Similarly Susan DeVore, president of Premier Purchasing Partners, said Broadlane's "foot-in-the-door approach" is markedly different from Premier's strategy, which is to market its complete portfolio of approximately 1,100 contracts. Though Premier would not be happy to learn that any of its member hospitals were purchasing supplies on the side using Broadlane, "we are not going to get into the way of customers driving supply chain savings," she said. That represents a big change in attitude for Premier, which at one time tried to maintain rigid control over the purchasing habits of its members but in recent years has embarked on a new, more flexible approach toward contracting (March 22, p. 6).
In total, 856 hospitals, including the 300 telesales hospitals, are accessing Broadlane contracts, according to the company's response to Modern Healthcare's GPO survey. The telesales program also services more than 800 surgery centers, 650 diagnostic centers and 10,000 physician practices, Broadlane reported. Privately held, for-profit Broadlane would not disclose its financials, but from 2003 to 2004, the telesales business will see a 300% increase in sales and customers, said Chris Peasner, Broadlane's senior vice president of client services.
Though telemarketing is considered a nuisance to most consumers, Broadlane uses it as a tool to develop long-term relationships with hospitals, said Charles Saunders, Broadlane's chief executive officer.
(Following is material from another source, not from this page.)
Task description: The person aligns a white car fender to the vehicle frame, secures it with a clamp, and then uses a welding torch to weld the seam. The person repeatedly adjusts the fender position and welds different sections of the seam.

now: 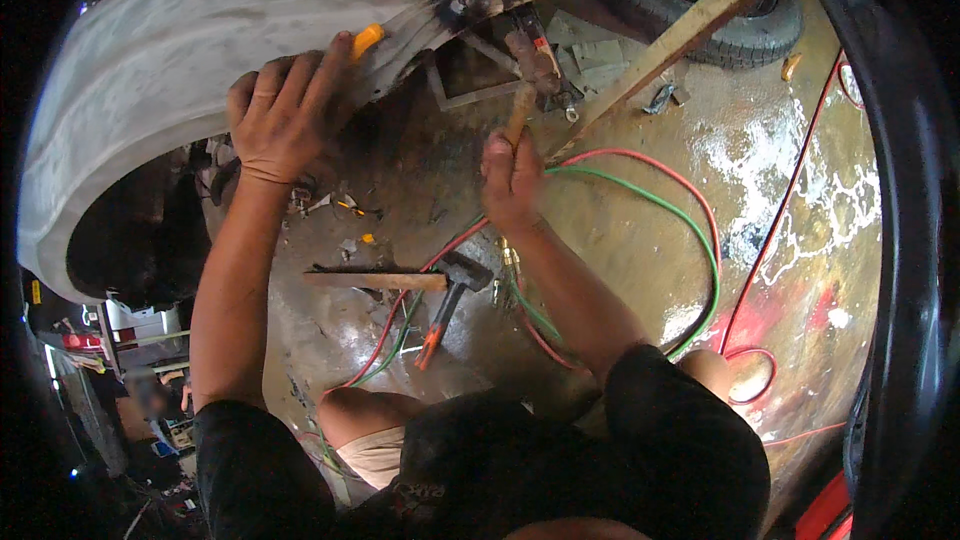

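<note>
A grey-white car body panel [290, 10] with a curved wheel-arch edge spans the far left, its seam dark and scorched toward the middle. My left hand [280, 115] lies against the panel's lower edge. Past its index finger sticks the yellow handle [368, 40] of a tool, seemingly gripped by that hand; the rest of the tool is hidden. My right hand [512, 180] is closed round the wooden handle of a hammer [535, 62], held head up, apart from the panel. A second hammer [455, 295] with an orange and black handle lies on the floor between my arms.
Beside the second hammer lies a wooden strip [375, 280]. Red and green hoses [715, 250] loop over the wet, stained floor [640, 240]. A long wooden bar [690, 35] slants across the far right, in front of a tyre [745, 35]. A dark body edge [910, 270] borders the right.
</note>
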A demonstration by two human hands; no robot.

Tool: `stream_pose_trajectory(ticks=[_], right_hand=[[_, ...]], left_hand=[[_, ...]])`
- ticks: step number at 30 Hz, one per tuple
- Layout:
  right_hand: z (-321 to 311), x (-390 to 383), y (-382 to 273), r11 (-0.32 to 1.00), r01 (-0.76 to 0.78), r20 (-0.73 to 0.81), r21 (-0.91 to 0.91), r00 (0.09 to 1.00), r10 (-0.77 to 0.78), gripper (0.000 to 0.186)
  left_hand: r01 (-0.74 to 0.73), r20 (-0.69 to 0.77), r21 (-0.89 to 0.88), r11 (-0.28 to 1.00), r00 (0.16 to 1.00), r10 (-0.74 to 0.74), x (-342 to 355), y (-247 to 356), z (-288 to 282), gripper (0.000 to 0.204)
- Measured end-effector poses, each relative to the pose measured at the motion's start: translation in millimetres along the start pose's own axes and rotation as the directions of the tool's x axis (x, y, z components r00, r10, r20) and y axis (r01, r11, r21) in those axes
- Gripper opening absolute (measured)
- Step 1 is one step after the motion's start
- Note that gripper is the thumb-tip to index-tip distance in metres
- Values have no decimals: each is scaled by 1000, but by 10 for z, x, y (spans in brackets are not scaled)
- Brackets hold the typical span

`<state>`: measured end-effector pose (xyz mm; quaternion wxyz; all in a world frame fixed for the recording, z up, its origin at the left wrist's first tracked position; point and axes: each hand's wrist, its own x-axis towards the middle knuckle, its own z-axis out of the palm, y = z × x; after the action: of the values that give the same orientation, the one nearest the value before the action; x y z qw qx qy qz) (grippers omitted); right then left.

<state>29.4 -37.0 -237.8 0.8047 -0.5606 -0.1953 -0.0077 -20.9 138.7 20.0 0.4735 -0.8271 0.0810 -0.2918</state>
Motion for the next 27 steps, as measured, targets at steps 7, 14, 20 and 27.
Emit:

Hospitals that choose to sample contracts are only required to first sign an agreement for that particular product in compliance with the federal "safe harbor" statute that allows GPOs to operate. After that, the sales staff offers support, establishing "online relationships" that hopefully lead to broader commitments from hospitals.
"This is an introduction to Broadlane. It expands the relationship with Broadlane," Saunders said. "I don't see any reason why small and rural hospitals can't have the benefit that larger organizations have."
Though the Broadlane sales staff is cold-calling prospective customers, they don't do it without some intelligence on the hospital. Peasner said the best opportunities seem to be with smaller hospitals using smaller GPOs such as MedAssets or Amerinet rather than hospitals that are shareholders of behemoths such as Premier or VHA, one of the joint owners of Novation.
Indeed, Philip Ragland, chief of purchasing for 190-bed Palm Springs General Hospital in Hialeah, Fla., said he was purchasing from MedAssets when Broadlane came in and offered its services for free, although membership fees for MedAssets were very inexpensive. After signing on with Broadlane, he continued the hospital's membership with MedAssets but did not access as many contracts through them, he said. Eventually, MedAssets dropped its fees "when they found out I was heavily into Broadlane," Ragland said. "I told them upfront: `This has to do with what is best for the hospital.' "
Officials at MedAssets declined to be interviewed for this story.
Telemarketing is not for everyone. One hospital Broadlane has not called is 811-bed Bloomington (Ind.) Hospital, a VHA member and loyal Novation customer. "Probably the reason is we belong to Broadlane, but we don't use them very much at all," said Bob Majors, Bloomington's director of materials management. Bloomington is purchasing under Novation contracts 86% of the time, he said.
"It doesn't cost a cent and the portfolio is available to us to use as a backup if necessary. I think more and more hospitals are looking at using more than one GPO," Majors said.